Midnight Train to Georgia Guidestones Indefinitely – and Explosively – Cancelled

The 19-foot tall Georgia Guidestones, shown on Aug. 8, 1998, have been drawing curious visitors to Elberton, Ga., since 1979. (AP Photo/Athens Daily News/Banner-Herald, Bonnie Heath)

What’s your favorite conspiracy theory? 

Those who would answer “the Georgia Guidestones as a Satanic stomping grounds” have seen a renewal of attention paid to their foremost Internet deep-dives this past week, as the granite monuments are officially no more. The six slabs totaling up to 237,746 pounds were destroyed in a bombing on Wednesday, July 6. 

4 a.m. surveillance footage picked up a vehicle of interest fleeing the scene shortly after the still-unsolved explosion. The detonator, or detonators, left the landmark’s Swahili and Hindi language slabs in complete ruins, and mostly the rest of the capstone in unsalvageable shambles. These included: English, Spanish, Hebrew, Arabic, Traditional Chinese, and Russian language engravings. 

In assisting the Elbert County Sheriff’s Office, the Georgia Bureau of Investigation promptly dismantled the lasting remains, citing precautionary reasons. Additional inscriptions lost in the wreckage: the famed “Ten Commandment”-inspired messaging dictated by the March 22, 1980-unveiled site’s architect, the alias-wielding Robert C. Christian. They were as follows: 

  1. 1. Maintain humanity under 500,000,000 in perpetual balance with nature. 

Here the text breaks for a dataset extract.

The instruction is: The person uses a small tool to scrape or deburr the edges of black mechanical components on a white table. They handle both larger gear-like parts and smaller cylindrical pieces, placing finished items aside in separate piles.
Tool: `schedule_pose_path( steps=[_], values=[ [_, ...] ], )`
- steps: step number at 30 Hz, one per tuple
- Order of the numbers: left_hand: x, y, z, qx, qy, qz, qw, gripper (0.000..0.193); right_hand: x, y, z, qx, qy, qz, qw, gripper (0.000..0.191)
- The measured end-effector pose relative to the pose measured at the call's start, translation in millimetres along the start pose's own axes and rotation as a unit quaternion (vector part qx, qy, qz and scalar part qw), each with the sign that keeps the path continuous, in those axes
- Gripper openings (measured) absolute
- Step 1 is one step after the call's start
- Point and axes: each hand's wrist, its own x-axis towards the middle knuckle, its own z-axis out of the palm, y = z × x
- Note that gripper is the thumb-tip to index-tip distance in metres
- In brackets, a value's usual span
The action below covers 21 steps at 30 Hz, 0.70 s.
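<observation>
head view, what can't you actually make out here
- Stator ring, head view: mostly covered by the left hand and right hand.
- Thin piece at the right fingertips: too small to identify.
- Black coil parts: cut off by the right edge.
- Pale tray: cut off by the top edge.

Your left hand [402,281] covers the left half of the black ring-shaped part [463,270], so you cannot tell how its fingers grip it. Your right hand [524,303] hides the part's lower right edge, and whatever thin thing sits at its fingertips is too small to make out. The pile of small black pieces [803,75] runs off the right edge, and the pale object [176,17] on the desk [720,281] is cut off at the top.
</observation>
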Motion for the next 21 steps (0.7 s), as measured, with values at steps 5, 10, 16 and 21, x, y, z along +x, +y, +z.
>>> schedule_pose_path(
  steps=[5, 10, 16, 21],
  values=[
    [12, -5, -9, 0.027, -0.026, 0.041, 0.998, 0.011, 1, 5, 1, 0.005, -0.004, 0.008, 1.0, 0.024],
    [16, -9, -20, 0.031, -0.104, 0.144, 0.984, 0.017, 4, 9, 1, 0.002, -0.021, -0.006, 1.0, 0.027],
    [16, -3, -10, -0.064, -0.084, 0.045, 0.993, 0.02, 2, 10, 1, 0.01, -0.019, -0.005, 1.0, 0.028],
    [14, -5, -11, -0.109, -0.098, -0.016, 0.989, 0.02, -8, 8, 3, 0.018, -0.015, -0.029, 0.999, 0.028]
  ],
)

2. Guide reproduction wisely – improving fitness and diversity. 

3. Unite humanity with a living new language. 

4. Rule passion – faith – tradition – and all things with tempered reason. 

5. Protect people and nations with fair laws and just courts. 

6. Let all nations rule internally resolving external disputes in a world court. 

7. Avoid petty laws and useless officials. 

8. Balance personal rights with social duties. 

9. Prize truth – beauty – love – seeking harmony with the infinite. 

10. Be not a cancer on the Earth – Leave room for nature – Leave room for nature. 

“Christian” claimed to represent a “small group of loyal Americans” keen on seeing the development of the “compass, calendar and clock”-capable stones to fruition. They were designed to serve as a “guide” for humanity – hence its namesake. Interpretations from Christian, and even musician Yoko Ono, reckon the Guidestones, with their celestial and sunbeam tallies, also somehow render it harmless in the face of dire threats to a civilization–whether it be rational thought rejection, or nuclear devastation. 

With the “Helter Skelter”-hellbent long out of commission and Nostradamus taking an extended sabbatical after the Mayan 2012 “Doomsday” proposition came and went like tears in rain, modern-day movers and shakers of the alternative persuasion found ample footing at the base of the stones. Religion-concerned right-wing activists, especially, including YouTuber Mark Dice, have called for them to be “smashed into a million pieces,” fearing them part of a “deep Satanic origin” with “Luciferian secret society” and “New World Order” ties. 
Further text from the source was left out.